Yeah, i think i'm just going to try my plan of tapering down 1/4 pill every 3-4 weeks. That will still take me nearly 3 months to get off these things (almost as long as i've been on them for) - i've got to think that this is being careful.

I can deal with the physical symptoms, I just can't handle the awful mental ones. I felt more nuts than usual last time, super anxious, and suicidal. Do NOT want that to happen again.


----------



## egodeath (Oct 27, 2008)

Yeah, absolutely not. Take it slow.


----------



## Surfingisfun001 (Sep 25, 2007)

Hmm yeah I'm no doctor either but those guys sound a bit crazy. I've been on xanax and clonazepam back and forth for almost 2 years. I started at .25 mg or something and over time was subscribed up to 8 mg xanax/day. I also wanted to get off of them back in november '08 (somewhere around that time). I started tapering .5 every week until i was down to 2 mg which then i tapered off every 2-4 weeks until i was down to nothing at all. Nothing at all didn't work too well for me. It probably would have been better to switch over to a longer lasting benzo, i've been recommended clonazepam and valium because they have much longer half lives (whatever a half life is lol jinelle :lol: , inside joke sorry matt). So anyways....I believe that I could have gotten off but it wasn't worth dealing with on top of dp/dr for me. So now I take only on occasion which is what xanax is supposed to be used for anyways. Occasion for me is usually around 2 mg/ day give or take if it's a good vs. shitty day.

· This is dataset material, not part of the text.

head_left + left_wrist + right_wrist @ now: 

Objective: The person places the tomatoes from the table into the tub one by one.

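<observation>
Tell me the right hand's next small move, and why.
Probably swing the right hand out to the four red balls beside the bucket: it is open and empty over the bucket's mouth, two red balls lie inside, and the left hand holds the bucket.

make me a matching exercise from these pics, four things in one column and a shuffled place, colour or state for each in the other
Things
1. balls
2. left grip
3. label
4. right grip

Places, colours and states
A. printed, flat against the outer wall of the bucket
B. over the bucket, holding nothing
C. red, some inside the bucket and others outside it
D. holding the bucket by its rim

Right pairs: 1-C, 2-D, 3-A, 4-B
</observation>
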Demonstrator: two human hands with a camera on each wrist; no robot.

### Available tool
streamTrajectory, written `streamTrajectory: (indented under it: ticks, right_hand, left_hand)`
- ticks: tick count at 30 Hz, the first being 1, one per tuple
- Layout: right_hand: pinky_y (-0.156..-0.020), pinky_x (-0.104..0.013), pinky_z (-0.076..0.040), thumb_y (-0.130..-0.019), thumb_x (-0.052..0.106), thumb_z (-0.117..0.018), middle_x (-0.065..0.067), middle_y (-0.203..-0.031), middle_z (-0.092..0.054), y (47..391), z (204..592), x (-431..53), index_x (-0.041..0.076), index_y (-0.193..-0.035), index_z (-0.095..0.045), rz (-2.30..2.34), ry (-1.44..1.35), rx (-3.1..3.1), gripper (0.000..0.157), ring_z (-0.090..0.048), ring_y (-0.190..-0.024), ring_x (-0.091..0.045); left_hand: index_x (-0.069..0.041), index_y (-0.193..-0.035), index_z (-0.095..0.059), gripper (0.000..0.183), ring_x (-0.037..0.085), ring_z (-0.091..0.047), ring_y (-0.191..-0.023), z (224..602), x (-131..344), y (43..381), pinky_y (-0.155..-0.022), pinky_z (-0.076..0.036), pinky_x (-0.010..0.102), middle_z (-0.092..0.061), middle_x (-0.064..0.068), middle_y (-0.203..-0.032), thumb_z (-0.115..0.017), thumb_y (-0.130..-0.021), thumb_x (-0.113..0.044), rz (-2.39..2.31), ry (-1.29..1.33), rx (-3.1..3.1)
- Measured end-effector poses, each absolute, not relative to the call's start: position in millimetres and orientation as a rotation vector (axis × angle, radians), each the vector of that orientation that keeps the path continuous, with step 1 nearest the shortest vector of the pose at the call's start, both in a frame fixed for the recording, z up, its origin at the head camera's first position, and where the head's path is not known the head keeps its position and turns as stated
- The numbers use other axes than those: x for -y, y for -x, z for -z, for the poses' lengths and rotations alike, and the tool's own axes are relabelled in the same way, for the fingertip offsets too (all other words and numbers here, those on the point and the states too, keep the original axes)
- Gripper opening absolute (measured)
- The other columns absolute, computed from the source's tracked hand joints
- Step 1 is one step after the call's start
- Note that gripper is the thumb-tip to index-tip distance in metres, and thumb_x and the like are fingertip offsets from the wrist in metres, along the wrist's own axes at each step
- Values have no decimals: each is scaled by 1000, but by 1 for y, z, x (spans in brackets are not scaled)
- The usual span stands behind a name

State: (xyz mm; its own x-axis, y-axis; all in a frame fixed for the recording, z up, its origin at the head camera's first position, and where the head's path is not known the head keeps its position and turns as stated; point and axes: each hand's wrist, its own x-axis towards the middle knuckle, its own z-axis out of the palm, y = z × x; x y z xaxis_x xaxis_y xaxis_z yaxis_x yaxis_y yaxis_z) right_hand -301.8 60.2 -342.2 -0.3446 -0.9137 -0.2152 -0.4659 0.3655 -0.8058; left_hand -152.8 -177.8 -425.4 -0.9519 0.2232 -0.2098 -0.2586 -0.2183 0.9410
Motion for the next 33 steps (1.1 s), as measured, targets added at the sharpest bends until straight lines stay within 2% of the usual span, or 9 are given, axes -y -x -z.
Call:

The longer you take the drug the more you're going to get use to it and want it. .5 mg is a really low dose. I wouldn't think it would be necessary to cut it down 1/4th at a time every 3-4 weeks, that just means you're going to be on it longer, but if that's what you're comfortable with it could be a good method. Truth is - yes of course benzo withdrawl is difficult and shitty but that's the price to pay if you wanna get off them. Good news is you haven't been on them for years and you are definitely capable of getting off them if that's what you want to do. There's no way in hell that you will withdrawal for 10 years from the dosage and amount of time you've been on clonazzepam. Maybe someone whose been on them for 100 years would withdrawal that long, but even then that seems irrational.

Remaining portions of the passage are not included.